### WORK INSTRUCTIONS
The data is to be repeated exactly, with the images removed.

################

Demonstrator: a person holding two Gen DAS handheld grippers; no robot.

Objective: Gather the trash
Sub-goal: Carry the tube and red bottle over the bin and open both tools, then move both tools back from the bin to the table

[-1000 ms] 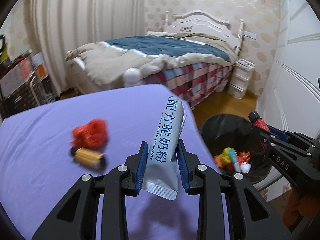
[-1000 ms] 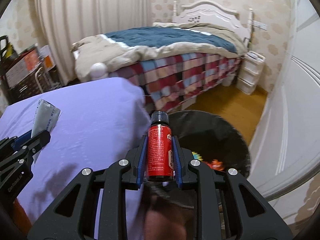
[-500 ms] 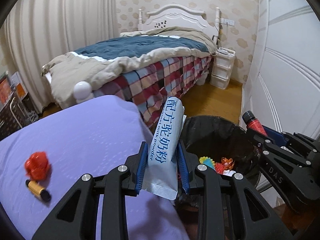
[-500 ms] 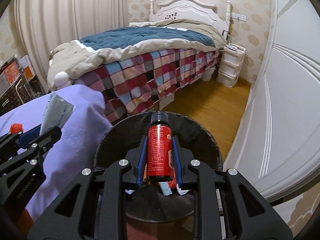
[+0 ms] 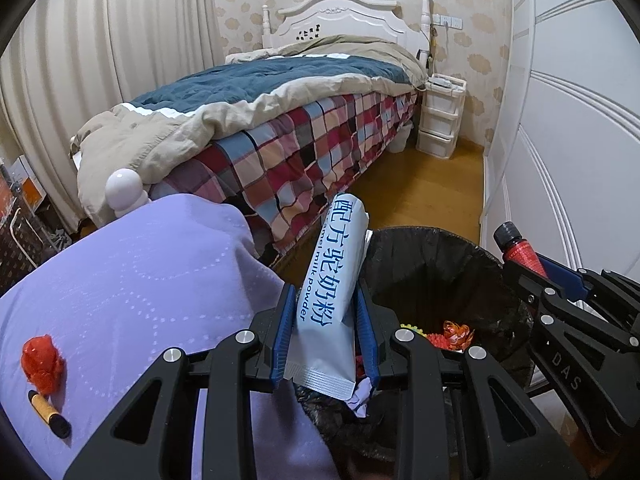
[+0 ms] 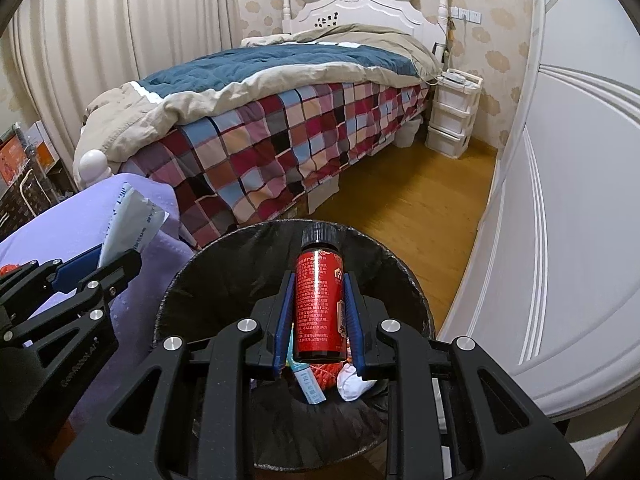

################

### EXERCISE RESPONSE
Demonstrator: a person holding two Gen DAS handheld grippers; no robot.

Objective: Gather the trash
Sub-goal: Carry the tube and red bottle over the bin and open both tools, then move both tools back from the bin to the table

[-1000 ms] 
[-1000 ms] 
[-500 ms] 
[-500 ms] 
[+0 ms] 
[+0 ms] 

Nothing further is needed for the exercise.